DATA IN THIS EXERCISE
........

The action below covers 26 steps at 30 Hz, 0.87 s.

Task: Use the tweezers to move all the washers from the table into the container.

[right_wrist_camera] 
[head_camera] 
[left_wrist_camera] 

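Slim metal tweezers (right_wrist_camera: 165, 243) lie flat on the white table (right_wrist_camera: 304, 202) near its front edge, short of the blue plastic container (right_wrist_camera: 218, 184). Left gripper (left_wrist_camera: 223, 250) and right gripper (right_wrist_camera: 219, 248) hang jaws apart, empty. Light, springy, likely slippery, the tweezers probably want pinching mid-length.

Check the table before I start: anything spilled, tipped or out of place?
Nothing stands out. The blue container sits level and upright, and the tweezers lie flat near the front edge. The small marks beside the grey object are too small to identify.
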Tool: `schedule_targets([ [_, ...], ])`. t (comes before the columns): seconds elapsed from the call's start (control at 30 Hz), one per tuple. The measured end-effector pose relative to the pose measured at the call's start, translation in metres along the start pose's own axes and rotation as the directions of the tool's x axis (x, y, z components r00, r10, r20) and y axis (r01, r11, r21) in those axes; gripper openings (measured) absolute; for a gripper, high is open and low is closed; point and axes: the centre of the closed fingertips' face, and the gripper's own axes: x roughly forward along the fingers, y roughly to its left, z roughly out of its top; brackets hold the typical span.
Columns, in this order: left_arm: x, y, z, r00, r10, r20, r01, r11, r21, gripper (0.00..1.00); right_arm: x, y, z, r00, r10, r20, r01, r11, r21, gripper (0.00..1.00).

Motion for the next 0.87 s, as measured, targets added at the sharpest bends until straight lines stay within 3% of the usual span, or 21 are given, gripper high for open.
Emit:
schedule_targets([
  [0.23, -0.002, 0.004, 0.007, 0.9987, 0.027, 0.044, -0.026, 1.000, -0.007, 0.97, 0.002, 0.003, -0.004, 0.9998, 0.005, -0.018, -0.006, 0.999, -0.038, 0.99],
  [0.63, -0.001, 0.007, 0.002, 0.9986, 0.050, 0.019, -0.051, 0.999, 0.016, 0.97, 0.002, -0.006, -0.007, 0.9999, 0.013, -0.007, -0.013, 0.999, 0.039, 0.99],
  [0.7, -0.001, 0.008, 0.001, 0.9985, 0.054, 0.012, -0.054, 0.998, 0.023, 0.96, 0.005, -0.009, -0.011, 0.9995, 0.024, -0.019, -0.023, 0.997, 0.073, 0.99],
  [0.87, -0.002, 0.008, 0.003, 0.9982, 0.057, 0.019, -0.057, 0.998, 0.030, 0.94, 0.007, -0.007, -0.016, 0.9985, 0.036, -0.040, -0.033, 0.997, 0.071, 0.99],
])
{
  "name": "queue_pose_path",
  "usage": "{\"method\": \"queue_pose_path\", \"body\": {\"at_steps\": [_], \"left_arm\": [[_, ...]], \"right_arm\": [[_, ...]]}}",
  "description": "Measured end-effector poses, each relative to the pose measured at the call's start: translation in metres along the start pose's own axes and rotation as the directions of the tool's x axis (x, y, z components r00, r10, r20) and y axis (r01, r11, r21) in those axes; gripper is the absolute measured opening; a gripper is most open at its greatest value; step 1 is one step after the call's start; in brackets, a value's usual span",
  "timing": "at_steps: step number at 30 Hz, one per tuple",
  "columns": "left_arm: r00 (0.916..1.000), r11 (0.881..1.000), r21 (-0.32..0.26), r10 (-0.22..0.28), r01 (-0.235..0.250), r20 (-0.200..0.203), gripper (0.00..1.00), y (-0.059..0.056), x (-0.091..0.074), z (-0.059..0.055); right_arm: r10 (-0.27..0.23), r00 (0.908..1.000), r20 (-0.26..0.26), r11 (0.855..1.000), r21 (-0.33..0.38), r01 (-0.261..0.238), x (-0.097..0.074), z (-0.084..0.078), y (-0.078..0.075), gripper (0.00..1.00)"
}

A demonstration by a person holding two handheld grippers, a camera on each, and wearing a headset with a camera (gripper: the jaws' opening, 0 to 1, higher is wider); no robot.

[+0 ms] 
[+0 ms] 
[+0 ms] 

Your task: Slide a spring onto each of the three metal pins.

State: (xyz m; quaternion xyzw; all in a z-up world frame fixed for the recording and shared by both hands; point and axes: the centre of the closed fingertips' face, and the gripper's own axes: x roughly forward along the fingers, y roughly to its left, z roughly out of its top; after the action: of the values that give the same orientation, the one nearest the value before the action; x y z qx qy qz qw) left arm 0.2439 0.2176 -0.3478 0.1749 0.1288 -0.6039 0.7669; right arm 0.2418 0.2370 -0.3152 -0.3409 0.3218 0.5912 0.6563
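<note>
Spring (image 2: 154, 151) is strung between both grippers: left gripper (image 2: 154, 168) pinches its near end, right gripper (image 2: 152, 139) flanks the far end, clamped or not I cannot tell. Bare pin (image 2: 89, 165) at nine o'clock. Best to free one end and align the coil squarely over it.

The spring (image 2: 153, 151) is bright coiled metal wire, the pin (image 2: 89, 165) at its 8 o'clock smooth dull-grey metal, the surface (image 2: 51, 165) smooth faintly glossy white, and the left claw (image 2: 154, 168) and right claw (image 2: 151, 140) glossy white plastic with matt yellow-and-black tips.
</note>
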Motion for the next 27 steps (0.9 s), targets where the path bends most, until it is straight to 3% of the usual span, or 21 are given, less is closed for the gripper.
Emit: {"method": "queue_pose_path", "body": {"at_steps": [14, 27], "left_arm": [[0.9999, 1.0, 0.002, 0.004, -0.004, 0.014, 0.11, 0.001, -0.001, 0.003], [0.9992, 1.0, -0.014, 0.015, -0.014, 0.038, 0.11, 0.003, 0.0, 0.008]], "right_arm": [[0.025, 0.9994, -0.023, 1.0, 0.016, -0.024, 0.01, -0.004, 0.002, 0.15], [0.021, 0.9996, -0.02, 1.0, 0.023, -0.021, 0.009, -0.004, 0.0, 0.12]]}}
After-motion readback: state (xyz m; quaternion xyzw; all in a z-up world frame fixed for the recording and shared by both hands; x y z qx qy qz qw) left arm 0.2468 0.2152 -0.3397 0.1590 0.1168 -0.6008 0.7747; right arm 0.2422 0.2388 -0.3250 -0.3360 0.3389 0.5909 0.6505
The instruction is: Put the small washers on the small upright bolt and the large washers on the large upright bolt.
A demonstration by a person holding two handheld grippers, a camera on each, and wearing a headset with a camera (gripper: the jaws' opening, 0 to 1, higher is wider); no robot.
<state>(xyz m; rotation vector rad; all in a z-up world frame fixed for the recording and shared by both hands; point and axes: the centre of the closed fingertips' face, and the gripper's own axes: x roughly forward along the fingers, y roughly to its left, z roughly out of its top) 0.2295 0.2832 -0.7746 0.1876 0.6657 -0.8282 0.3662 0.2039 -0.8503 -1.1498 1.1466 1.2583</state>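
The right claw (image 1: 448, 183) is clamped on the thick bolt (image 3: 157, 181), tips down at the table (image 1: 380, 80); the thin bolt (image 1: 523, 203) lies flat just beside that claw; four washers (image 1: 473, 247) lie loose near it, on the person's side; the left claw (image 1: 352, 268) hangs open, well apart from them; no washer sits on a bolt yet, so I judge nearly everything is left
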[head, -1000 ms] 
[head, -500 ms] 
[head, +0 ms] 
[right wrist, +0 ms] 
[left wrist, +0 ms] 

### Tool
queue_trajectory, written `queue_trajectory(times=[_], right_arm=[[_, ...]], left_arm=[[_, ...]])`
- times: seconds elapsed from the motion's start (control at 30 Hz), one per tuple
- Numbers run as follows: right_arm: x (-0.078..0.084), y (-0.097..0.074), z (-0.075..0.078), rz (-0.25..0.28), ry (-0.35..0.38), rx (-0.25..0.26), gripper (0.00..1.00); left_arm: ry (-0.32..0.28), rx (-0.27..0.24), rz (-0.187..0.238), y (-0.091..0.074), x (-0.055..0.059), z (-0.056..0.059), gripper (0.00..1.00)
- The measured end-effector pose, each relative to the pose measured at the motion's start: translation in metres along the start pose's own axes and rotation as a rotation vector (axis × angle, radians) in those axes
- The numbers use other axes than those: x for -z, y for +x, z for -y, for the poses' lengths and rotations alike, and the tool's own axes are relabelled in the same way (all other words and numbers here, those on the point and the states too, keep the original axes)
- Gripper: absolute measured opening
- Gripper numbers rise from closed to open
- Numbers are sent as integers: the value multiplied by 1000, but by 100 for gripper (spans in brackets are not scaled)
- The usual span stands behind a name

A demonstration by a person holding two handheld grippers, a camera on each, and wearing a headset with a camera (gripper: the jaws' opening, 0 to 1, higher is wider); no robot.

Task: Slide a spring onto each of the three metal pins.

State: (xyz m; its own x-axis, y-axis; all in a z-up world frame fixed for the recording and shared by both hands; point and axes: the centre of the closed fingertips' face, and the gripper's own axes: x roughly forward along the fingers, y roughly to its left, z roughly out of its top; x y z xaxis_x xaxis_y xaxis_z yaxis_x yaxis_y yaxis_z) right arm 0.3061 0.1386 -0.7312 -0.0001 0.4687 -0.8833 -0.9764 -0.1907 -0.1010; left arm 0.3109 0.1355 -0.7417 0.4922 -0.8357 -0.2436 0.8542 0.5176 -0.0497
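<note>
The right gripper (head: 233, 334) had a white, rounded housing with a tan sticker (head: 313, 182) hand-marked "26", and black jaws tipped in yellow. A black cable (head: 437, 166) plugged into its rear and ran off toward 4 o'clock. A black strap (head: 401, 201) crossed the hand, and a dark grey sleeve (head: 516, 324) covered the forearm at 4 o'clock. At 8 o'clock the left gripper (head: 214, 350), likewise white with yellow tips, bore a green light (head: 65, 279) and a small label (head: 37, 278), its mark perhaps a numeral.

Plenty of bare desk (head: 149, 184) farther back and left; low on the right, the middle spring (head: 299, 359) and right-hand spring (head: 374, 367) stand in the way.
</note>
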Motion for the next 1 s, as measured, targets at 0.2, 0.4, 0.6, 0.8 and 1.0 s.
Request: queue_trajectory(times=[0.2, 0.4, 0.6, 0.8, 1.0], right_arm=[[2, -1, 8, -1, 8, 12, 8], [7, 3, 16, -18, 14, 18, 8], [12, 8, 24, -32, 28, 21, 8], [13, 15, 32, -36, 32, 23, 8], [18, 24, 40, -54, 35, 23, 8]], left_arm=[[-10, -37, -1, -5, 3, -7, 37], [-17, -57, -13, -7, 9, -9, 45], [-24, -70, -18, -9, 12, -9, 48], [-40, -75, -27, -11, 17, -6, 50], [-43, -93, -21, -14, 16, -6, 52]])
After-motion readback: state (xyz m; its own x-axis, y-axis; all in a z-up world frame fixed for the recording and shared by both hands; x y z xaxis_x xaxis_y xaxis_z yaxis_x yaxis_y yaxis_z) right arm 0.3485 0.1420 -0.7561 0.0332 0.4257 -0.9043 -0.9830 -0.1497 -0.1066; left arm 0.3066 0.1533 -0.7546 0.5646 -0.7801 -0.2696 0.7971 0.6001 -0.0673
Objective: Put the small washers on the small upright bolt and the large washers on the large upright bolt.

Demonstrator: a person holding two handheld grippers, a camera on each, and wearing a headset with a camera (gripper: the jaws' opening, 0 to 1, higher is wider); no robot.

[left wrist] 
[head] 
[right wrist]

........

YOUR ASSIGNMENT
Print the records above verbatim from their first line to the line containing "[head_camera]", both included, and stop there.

YOUR RESPONSE
The action below covers 26 steps at 30 Hz, 0.87 s.

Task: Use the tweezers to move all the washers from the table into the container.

[right_wrist_camera] 
[head_camera] 

The response to the exercise is now complete.